» Try it
Retype all of the material exactly, leaving no line out.
++++ Information provided ++++
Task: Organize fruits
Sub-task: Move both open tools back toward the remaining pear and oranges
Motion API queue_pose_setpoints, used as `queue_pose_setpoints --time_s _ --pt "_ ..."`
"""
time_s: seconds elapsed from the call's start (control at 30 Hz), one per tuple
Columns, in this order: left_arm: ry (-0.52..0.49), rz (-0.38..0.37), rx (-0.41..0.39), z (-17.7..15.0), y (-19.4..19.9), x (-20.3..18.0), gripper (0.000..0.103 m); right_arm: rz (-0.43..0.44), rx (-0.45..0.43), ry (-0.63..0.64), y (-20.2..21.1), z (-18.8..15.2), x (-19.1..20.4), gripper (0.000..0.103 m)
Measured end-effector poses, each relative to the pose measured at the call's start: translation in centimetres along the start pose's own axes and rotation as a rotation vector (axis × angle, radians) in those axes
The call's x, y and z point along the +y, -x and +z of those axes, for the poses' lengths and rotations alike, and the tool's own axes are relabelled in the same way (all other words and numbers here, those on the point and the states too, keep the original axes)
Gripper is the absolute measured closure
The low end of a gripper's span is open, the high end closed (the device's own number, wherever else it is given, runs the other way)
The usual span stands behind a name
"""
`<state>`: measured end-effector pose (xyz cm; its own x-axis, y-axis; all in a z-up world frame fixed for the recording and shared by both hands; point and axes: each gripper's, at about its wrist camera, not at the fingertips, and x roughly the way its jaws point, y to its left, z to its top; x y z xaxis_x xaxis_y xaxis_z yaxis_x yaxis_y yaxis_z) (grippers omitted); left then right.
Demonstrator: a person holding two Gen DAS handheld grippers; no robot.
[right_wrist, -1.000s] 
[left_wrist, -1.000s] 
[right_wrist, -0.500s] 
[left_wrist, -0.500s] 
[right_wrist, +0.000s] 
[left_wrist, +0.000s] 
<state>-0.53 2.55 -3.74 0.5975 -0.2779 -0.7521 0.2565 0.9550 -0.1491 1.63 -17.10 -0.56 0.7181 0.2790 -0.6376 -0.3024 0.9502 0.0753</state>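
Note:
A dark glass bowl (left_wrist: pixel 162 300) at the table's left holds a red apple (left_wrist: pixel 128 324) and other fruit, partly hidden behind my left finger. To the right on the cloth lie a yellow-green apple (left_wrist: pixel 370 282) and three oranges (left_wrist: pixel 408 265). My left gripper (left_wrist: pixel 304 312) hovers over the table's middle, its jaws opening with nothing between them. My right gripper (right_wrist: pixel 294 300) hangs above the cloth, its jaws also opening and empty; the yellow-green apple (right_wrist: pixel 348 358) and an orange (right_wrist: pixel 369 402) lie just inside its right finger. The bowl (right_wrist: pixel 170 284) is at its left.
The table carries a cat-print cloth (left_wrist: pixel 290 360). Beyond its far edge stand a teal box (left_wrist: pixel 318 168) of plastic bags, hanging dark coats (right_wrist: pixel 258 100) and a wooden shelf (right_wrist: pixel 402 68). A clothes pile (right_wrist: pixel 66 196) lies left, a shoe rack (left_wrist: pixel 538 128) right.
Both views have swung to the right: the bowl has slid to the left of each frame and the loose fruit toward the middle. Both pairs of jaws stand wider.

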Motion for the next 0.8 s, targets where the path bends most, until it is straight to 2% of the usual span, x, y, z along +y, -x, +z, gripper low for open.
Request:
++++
» Answer to this task
Task: Organize fruits
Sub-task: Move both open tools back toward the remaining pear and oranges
Motion API queue_pose_setpoints, used as `queue_pose_setpoints --time_s _ --pt "_ ..."`
"""
time_s: seconds elapsed from the call's start (control at 30 Hz), one per tuple
Columns, in this order: left_arm: ry (-0.52..0.49), rz (-0.38..0.37), rx (-0.41..0.39), z (-17.7..15.0), y (-19.4..19.9), x (-20.3..18.0), gripper (0.000..0.103 m); right_arm: rz (-0.43..0.44), rx (-0.45..0.43), ry (-0.63..0.64), y (-20.2..21.1), z (-18.8..15.2), x (-19.1..20.4), gripper (0.000..0.103 m)
Measured end-effector poses, each relative to the pose measured at the call's start: translation in centimetres along the start pose's own axes and rotation as a rotation vector (axis × angle, radians) in those axes
The call's x, y and z point along the +y, -x and +z of those axes, for the poses' lengths and rotations alike, and the tool's own axes are relabelled in the same way (all other words and numbers here, those on the point and the states too, keep the original axes)
Gripper is the absolute measured closure
The low end of a gripper's span is open, the high end closed (the device's own number, wherever else it is given, runs the other way)
The usual span stands behind a name
"""
`<state>`: measured end-effector pose (xyz cm; its own x-axis, y-axis; all in a z-up world frame fixed for the recording and shared by both hands; point and axes: each gripper's, at about its wrist camera, not at the fingertips, and x roughly the way its jaws point, y to its left, z to its top; x y z xaxis_x xaxis_y xaxis_z yaxis_x yaxis_y yaxis_z) (grippers omitted); left then right.
Demonstrator: a person holding two Gen DAS handheld grippers; no robot.
[right_wrist, -1.000s] 
[left_wrist, -1.000s] 
[right_wrist, -0.500s] 
[left_wrist, -0.500s] 
[right_wrist, +0.000s] 
[left_wrist, +0.000s] 
<state>-0.53 2.55 -3.74 0.5975 -0.2779 -0.7521 0.2565 0.9550 -0.1491 1.63 -17.10 -0.56 0.7181 0.2790 -0.6376 -0.3024 0.9502 0.0753</state>
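Note:
A dark glass bowl (left_wrist: pixel 162 300) at the table's left holds a red apple (left_wrist: pixel 128 324) and other fruit, partly hidden behind my left finger. To the right on the cloth lie a yellow-green apple (left_wrist: pixel 370 282) and three oranges (left_wrist: pixel 408 265). My left gripper (left_wrist: pixel 304 312) hovers over the table's middle, its jaws opening with nothing between them. My right gripper (right_wrist: pixel 294 300) hangs above the cloth, its jaws also opening and empty; the yellow-green apple (right_wrist: pixel 348 358) and an orange (right_wrist: pixel 369 402) lie just inside its right finger. The bowl (right_wrist: pixel 170 284) is at its left.
The table carries a cat-print cloth (left_wrist: pixel 290 360). Beyond its far edge stand a teal box (left_wrist: pixel 318 168) of plastic bags, hanging dark coats (right_wrist: pixel 258 100) and a wooden shelf (right_wrist: pixel 402 68). A clothes pile (right_wrist: pixel 66 196) lies left, a shoe rack (left_wrist: pixel 538 128) right.
Both views have swung to the right: the bowl has slid to the left of each frame and the loose fruit toward the middle. Both pairs of jaws stand wider.
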
Motion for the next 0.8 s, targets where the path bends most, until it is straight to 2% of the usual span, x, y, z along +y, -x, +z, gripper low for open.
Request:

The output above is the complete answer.